3.11.10-300.fc20.x86_64

Attaching rdsosreport for the latest example failure which was corruption of the primary gpt header CRC, changing one of the 4 byte values by one. Yet instead of being identified as having a bad CRC, instead the result is "unknown partition table".
Comment 4 Davidlohr Bueso 2013-12-04 22:53:41 UTC
If your primary gpt is corrupted, then the only way to tell Linux to use the alternate/backup is to use the 'gpt' kernel parameter - this is indeed *undocumented*, or at least incomplete. Note that this option will also skip the mbr checks. Please try using this option and also enable debugging - you should see something like "Primary GPT is invalid, using alternate GPT" in dmesg.

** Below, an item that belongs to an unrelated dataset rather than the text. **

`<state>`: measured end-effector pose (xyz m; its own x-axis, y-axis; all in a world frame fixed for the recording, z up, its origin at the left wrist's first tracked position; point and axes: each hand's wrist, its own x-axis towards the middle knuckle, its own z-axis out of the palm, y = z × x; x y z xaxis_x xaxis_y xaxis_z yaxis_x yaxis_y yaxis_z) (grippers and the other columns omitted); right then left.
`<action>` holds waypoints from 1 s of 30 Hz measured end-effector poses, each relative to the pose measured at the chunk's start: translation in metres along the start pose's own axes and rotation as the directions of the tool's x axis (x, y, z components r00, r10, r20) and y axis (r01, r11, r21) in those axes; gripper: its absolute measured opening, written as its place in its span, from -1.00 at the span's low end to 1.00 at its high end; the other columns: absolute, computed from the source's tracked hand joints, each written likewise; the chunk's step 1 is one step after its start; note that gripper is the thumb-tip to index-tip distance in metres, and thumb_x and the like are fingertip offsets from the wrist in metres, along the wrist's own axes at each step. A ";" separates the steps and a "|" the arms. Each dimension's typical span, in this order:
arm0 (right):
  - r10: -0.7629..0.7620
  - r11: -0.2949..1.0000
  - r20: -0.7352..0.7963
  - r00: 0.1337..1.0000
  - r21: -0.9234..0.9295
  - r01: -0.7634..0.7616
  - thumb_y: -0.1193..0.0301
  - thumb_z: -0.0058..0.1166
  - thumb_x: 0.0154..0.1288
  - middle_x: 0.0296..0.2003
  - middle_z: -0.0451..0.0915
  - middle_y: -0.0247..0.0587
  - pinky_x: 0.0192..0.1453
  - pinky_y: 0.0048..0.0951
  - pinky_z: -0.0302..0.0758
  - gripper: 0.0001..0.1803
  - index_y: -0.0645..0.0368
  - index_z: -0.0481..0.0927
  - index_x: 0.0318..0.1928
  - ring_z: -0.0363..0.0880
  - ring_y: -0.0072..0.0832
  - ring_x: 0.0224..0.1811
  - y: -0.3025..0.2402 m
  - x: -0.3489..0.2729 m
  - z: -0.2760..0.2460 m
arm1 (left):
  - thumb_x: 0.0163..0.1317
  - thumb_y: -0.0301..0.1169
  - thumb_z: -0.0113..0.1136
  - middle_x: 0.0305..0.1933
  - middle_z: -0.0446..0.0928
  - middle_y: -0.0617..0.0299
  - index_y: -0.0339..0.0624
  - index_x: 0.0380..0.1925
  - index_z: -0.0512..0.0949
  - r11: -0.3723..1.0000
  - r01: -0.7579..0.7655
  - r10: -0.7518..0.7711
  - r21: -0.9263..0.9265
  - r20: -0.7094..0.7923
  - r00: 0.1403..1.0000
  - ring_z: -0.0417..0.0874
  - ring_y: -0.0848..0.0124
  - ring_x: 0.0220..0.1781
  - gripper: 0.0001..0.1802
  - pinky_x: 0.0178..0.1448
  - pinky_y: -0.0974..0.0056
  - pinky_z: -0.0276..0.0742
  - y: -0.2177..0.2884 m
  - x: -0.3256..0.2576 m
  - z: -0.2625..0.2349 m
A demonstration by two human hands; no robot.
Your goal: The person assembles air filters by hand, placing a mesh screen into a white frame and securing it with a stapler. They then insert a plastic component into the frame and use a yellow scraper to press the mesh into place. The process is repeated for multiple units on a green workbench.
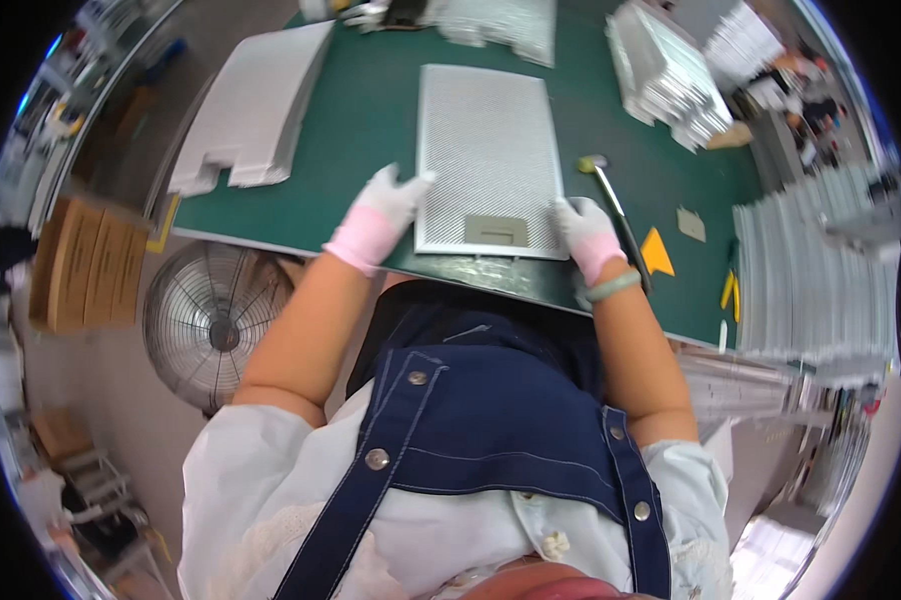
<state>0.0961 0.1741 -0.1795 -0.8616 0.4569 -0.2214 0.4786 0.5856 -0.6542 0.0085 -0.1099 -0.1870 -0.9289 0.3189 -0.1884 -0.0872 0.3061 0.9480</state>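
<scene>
Left hand (386, 205): white glove with pink cuff, fingers spread flat, fingertips touching the left edge of the mesh filter panel (488, 150) near its lower corner; nothing pinched.

Right hand (586, 235): same glove type, green band at the wrist, fingers laid loosely against the panel's lower right corner; whether it grips the edge cannot be told.

Mesh filter panel: rectangular, silver-grey, lying flat on the green table mat (371, 110) between both hands, with a small plain metal plate at the middle of its near edge.

Mallet (611, 195): pale head, dark handle, lying just beside the right hand.

Yellow triangular piece (657, 253): on the mat, right of the mallet handle.

Stack of mesh sheets (251, 115): left part of the mat, well apart from the panel.

Stacks of framed filters (671, 75): far right corner; further piles (811, 270) along the right edge.

Fan (211, 325): round, wire-guarded, on the floor below the table's left side.
</scene>
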 end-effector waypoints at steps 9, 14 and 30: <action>0.123 0.989 -0.440 0.889 0.124 -0.075 0.10 -0.04 0.43 -0.09 0.63 0.18 0.16 -0.24 0.49 -0.51 0.31 0.54 0.06 0.61 -0.06 0.04 0.056 -0.109 -0.086 | 0.43 -0.27 0.08 -0.14 0.56 0.18 -0.41 0.13 0.39 0.951 -0.217 0.308 -0.222 0.600 0.738 0.55 0.47 -0.19 -0.56 -0.07 0.35 0.53 0.050 -0.075 0.081; 0.331 0.923 -0.735 0.592 0.121 -0.366 0.19 -0.03 0.46 -0.06 0.69 -0.14 0.15 -0.41 0.48 -0.57 0.21 0.61 0.14 0.62 -0.42 -0.04 0.176 -0.304 -0.186 | 0.30 -0.31 0.19 -0.05 0.58 -0.01 -0.33 0.32 0.31 0.751 -0.650 0.429 -0.120 0.837 0.341 0.61 0.30 -0.15 -0.37 -0.03 0.25 0.56 0.053 -0.076 0.134; 0.580 -0.088 -0.790 -0.198 0.181 -0.979 0.10 -0.04 0.38 0.14 0.55 0.00 0.24 -0.10 0.44 -0.54 0.07 0.59 0.13 0.51 -0.07 0.21 0.268 -0.462 -0.195 | 0.26 -0.37 0.22 0.32 0.43 -0.08 -0.32 0.28 0.40 0.359 -0.812 0.655 0.459 0.496 0.570 0.41 0.05 0.38 -0.41 0.47 0.10 0.24 0.063 -0.041 0.019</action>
<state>0.6553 0.2512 -0.1114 0.5824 0.7781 0.2354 0.7709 -0.6205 0.1438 0.0473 -0.0868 -0.1243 -0.4080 0.8272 0.3863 0.8887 0.2629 0.3758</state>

Comment 5 Alan 2013-12-05 00:20:17 UTC
That strikes me as a bug given the intention of the GPT backup appears to be resilience and most GPT system end users won' t be clued up enough to fiddle with kernel parameters.
Comment 6 Davidlohr Bueso 2013-12-05 00:24:27 UTC
I agree, but the rationale behind this is to protect against devices which misreport their size, and forces the user to decide to use the Alternate GPT when they still have a valid primary header.
Comment 7 Chris Murphy 2013-12-18 08:23:44 UTC
The thing is, we're talking about 1 bit of corruption in either the header or table. The primary GPT is actually OK except it doesn't pass checksum, so it has a statistically good chance of still booting. But instead, the kernel clearly knows the primary GPT is corrupt, and then face plants. I don't think it's OK to, by default, make the whole point of GPT utterly useless as a work around for broken hardware that lies about the size.

However, I wonder how misreported device size causes the alternate to be used, or how we're avoiding possibly significant data loss if the drive misbehaves this much?